Fin quando, un giorno, Yolande fa letteralmente irruzione nella vita e nello spazio personale di Vincenzo. Yolande è un’attrice di teatro vulcanica ed esuberante, alle prese con un regista che non sopporta e le nevrosi di una vita quotidiana caotica e frenetica. Non potrebbe essere più diversa da Vincenzo eppure, tra i due, scatta qualcosa. Yolande travolge la statica, ma rassicurante, quiete di Vincenzo come un fiume in piena, costringendolo a confrontarsi nuovamente con emozioni sopite da tempo.
Fra teatro, letteratura e attualità che uccide
Il materiale emotivo si apre con un sipario che si alza per richiudersi sul finale. Il teatro è parte integrante della vita di Yolande e del suo agire, istanza narrativa fondamentale, nonché vera e propria cifra stilistica del film. E Sergio Castellitto ce lo comunica chiaramente sin dall’apertura: siamo chiamati ad assistere alle vicende dei personaggi come di fronte a una rappresentazione teatrale. Le stesse scenografie – peraltro molto curate e suggestive – richiamano il teatro; sia negli interni, che nei pochi spazi esterni di una Parigi un po’ retrò e a tratti favolistica. In qualche modo lo spettatore stesso si ritrova a rifugiarsi in una dimensione che non è quella del veder scorrere la realtà. Con una sorta di “filtro” che è sì piacevole a livello percettivo e poetico nel significante, ma che non aiuta a sentire i personaggi vicini a sé.

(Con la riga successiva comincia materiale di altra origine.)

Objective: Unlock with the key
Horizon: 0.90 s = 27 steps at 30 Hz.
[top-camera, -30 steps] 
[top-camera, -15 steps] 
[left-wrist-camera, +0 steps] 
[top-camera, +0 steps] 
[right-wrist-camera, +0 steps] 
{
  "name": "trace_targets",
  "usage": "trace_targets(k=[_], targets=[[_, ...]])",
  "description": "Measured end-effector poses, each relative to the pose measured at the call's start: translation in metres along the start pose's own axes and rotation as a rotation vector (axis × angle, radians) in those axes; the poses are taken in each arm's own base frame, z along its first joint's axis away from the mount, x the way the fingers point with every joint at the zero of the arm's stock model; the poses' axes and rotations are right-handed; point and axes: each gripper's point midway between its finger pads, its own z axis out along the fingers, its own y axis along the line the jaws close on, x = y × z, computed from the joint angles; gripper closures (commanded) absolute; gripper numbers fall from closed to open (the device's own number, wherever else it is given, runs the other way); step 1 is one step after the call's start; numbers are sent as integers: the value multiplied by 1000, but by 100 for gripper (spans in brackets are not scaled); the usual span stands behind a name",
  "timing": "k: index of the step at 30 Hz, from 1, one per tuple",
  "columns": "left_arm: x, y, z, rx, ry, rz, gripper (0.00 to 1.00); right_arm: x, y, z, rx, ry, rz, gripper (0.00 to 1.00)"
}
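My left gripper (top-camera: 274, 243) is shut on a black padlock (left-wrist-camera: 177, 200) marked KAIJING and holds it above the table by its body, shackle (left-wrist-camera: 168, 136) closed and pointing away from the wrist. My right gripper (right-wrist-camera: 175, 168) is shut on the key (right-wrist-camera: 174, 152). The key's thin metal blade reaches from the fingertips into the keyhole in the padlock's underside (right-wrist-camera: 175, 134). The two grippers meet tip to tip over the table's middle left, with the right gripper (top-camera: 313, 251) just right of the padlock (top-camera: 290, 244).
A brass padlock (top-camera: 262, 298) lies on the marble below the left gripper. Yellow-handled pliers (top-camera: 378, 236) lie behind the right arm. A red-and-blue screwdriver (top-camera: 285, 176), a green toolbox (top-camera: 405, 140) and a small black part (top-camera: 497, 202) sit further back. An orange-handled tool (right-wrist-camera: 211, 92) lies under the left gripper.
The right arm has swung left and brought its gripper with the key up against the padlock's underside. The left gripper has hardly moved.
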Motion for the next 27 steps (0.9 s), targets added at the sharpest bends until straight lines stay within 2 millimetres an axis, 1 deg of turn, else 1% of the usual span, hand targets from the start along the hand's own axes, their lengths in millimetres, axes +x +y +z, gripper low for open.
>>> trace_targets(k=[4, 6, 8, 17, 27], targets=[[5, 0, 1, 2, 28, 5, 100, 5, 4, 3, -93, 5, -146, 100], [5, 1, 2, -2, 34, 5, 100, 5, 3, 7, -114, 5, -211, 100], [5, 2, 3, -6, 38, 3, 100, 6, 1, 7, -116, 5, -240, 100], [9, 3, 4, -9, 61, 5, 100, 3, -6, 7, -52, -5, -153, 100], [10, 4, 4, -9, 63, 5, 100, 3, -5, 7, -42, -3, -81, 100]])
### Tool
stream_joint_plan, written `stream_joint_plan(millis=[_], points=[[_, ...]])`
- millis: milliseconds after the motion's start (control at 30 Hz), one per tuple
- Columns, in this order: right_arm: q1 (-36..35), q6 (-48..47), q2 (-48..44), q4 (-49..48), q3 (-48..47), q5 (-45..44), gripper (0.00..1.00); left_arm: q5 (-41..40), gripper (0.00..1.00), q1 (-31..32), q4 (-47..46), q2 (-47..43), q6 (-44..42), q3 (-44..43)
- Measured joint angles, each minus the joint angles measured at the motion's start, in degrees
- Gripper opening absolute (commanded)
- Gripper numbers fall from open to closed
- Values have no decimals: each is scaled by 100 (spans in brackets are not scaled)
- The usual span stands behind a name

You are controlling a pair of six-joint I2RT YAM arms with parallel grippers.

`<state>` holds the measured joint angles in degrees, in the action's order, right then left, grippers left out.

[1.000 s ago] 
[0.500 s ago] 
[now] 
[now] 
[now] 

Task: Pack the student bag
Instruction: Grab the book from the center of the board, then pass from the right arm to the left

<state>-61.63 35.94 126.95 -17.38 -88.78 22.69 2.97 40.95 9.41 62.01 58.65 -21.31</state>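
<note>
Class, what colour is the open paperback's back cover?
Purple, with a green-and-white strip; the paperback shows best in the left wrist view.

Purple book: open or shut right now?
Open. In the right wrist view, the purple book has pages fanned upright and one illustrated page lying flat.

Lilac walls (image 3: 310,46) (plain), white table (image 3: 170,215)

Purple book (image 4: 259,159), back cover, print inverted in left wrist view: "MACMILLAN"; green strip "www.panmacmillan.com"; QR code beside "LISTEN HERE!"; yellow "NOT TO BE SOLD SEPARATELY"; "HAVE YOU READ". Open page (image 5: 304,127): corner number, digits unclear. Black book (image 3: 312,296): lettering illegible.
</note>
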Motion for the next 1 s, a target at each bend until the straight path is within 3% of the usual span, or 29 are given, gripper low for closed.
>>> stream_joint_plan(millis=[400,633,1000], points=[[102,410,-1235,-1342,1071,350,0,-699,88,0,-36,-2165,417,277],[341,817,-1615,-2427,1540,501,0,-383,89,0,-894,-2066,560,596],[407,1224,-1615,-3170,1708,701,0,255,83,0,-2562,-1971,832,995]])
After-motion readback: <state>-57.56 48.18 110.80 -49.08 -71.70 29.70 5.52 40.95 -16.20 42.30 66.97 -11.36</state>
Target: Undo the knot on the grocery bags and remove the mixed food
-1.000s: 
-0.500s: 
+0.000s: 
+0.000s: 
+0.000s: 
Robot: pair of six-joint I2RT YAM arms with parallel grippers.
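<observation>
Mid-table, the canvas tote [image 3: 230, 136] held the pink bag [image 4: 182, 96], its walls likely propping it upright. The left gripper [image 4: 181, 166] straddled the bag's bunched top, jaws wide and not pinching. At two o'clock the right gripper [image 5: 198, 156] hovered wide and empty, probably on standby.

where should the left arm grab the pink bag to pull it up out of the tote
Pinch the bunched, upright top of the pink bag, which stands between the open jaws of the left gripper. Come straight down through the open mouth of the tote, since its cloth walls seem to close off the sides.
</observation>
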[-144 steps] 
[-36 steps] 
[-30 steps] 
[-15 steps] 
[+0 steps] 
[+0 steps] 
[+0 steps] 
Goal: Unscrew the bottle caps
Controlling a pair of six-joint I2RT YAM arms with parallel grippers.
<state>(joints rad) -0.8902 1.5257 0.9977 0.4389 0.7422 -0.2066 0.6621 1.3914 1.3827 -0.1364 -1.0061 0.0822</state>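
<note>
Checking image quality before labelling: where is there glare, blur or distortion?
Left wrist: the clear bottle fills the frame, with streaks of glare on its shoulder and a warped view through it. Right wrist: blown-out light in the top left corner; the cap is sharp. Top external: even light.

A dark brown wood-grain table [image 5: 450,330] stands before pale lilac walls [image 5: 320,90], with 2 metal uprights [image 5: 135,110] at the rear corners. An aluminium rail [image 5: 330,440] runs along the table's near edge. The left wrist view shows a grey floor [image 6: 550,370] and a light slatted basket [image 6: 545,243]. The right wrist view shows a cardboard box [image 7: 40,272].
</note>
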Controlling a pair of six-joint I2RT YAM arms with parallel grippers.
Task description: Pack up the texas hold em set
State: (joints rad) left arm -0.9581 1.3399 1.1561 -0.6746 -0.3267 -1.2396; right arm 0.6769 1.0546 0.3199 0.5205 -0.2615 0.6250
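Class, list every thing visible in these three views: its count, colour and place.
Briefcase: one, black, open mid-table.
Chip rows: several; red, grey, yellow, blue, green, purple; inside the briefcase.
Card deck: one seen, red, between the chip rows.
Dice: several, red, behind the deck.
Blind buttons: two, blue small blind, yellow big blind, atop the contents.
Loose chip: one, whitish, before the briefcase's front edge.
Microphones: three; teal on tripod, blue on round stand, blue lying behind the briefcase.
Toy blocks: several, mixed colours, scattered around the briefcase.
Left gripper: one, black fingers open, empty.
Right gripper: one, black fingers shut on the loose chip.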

Vincenzo, invece, “filtra” la sua realtà e vive la sua vita attraverso la letteratura e, per suo tramite, cerca di regalare un mondo immaginario e sicuro per Albertine. Ci sono Cechov e Dostoevskij, Calvino e Cervantes e ciascuno di loro porta con sé una suggestione, un’idea, una possibile via da percorrere o un messaggio di speranza cui aggrapparsi. Il libraio prova a portare Albertine altrove, in una finzione che è sempre migliore della vita vera, perché “l’attualità uccide”. Uccide e annichilisce con la sua brutalità, costringe a confrontarsi col dolore. È una prigione da cui è possibile evadere solo rifugiandosi in un passato (letterario) che spalanca mille porte e offre continuo conforto. I classici della letteratura sono quindi via di fuga e mezzo di comunicazione affettivo tra un padre e una figlia. Un aspetto interessante, questo, nel film di Castellitto, nonché quello meglio messo in luce e sviluppato.
Punti di forza e debolezze – Il materiale emotivo, la recensione
Abbiamo detto poco sopra nella nostra recensione come uno dei punti di forza maggiori de Il materiale emotivo sia la rappresentazione della letteratura come mezzo di comunicazione; di cura, potremmo aggiungere. Il rapporto tra Vincenzo e Albertine è messo in scena con una certa poesia e accentuato dalla sintonia che traspare fra Sergio Castellitto e Matilda De Angelis. Ancora una volta De Angelis dà prova del suo talento; questa volta, impegnata a cimentarsi in un ruolo in cui non c’è spazio alcuno per la parola. Albertine comunica solo con lo sguardo (peraltro sempre eloquente) e la giovane attrice carica di intensità ogni espressione del volto, dando forma e “voce” a ciascuna emozione. Al polo opposto c’è il personaggio di Yolande, con Bérénice Bejo impegnata in una flusso pressoché continuo di parole.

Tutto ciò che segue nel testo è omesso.